Task requirements
Taking the listing below, restate word for word each line from the line with "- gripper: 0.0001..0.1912" to the line with "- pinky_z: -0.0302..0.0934", ends included, and stop there.

===== Dataset content =====

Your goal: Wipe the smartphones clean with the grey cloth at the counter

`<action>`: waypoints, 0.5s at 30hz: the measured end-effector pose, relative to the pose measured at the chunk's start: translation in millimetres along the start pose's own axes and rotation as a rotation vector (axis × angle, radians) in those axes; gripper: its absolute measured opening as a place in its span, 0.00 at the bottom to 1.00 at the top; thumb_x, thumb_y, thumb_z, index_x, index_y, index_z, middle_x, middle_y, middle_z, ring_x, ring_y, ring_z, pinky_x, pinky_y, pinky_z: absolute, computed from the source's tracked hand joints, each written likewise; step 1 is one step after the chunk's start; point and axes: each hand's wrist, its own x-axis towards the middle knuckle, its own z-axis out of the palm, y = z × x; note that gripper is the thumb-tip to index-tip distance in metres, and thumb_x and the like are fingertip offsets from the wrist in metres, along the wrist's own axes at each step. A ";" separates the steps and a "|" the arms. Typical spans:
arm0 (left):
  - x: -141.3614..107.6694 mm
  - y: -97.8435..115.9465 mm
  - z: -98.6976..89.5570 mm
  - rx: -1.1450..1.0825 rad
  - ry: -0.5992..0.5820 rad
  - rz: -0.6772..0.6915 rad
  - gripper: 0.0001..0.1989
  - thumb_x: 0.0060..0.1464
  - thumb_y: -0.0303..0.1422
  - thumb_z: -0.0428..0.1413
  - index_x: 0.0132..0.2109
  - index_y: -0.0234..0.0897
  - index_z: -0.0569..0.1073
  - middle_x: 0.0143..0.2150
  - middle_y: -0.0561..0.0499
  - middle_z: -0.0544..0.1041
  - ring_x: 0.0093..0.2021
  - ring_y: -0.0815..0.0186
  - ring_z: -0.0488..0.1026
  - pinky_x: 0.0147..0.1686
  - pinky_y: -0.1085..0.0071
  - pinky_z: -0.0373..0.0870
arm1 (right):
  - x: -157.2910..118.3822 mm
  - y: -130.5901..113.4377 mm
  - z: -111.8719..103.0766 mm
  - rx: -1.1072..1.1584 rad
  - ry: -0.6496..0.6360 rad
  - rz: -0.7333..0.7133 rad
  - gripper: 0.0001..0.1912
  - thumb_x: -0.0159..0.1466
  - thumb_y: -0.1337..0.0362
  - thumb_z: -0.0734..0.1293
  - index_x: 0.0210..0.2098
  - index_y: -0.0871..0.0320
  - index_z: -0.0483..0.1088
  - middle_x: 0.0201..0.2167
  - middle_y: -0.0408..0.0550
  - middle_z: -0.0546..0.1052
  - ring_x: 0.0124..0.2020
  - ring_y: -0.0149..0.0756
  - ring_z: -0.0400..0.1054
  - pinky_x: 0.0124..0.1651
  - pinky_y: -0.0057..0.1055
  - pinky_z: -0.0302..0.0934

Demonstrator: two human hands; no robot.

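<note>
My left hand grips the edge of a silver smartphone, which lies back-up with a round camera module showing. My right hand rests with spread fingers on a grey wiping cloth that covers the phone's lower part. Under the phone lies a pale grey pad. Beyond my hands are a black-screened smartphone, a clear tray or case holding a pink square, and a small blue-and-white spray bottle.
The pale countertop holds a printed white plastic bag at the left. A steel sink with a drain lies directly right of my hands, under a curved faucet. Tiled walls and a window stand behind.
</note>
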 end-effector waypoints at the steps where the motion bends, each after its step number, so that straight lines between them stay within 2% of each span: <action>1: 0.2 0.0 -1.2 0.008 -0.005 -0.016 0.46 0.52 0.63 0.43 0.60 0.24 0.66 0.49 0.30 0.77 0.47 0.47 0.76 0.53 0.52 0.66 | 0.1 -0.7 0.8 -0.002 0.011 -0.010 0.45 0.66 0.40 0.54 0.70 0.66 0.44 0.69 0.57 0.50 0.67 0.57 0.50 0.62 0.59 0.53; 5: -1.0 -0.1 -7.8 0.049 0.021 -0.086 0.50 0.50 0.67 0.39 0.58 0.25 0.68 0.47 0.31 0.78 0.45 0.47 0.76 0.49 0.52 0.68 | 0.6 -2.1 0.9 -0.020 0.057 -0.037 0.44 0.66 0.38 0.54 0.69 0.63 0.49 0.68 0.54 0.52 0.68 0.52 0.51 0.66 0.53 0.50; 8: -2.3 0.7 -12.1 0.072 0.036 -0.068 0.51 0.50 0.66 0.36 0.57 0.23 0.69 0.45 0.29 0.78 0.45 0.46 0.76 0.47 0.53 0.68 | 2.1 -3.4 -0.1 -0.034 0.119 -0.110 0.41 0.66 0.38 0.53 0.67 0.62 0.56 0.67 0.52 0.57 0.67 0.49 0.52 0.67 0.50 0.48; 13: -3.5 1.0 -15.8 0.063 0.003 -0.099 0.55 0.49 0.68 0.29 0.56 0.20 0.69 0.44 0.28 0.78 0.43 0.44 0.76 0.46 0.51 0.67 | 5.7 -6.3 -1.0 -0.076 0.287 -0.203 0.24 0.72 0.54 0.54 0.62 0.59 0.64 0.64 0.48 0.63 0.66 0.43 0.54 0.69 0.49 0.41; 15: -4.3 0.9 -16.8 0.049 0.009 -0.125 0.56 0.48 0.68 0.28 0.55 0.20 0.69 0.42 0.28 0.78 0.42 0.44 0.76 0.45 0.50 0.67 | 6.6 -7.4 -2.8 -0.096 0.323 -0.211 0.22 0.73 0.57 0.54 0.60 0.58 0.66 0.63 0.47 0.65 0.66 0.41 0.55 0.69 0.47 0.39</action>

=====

Written reply
  - gripper: 0.0001..0.1912
  - thumb_x: -0.0159..0.1466
  - thumb_y: -0.1337..0.0362
  - thumb_z: -0.0734..0.1293
  - index_x: 0.0210..0.2098
  - index_y: -0.0871..0.0320
  - index_z: -0.0483..0.1088
  - middle_x: 0.0201..0.2167
  - middle_y: -0.0408..0.0550
  - middle_z: -0.0546..0.1052
  - ring_x: 0.0124..0.2020
  - ring_y: -0.0149..0.0756
  - ring_z: -0.0400..0.1054
  - pinky_x: 0.0124..0.1651
  - pinky_y: -0.0057..0.1055
  - pinky_z: -0.0302..0.0934

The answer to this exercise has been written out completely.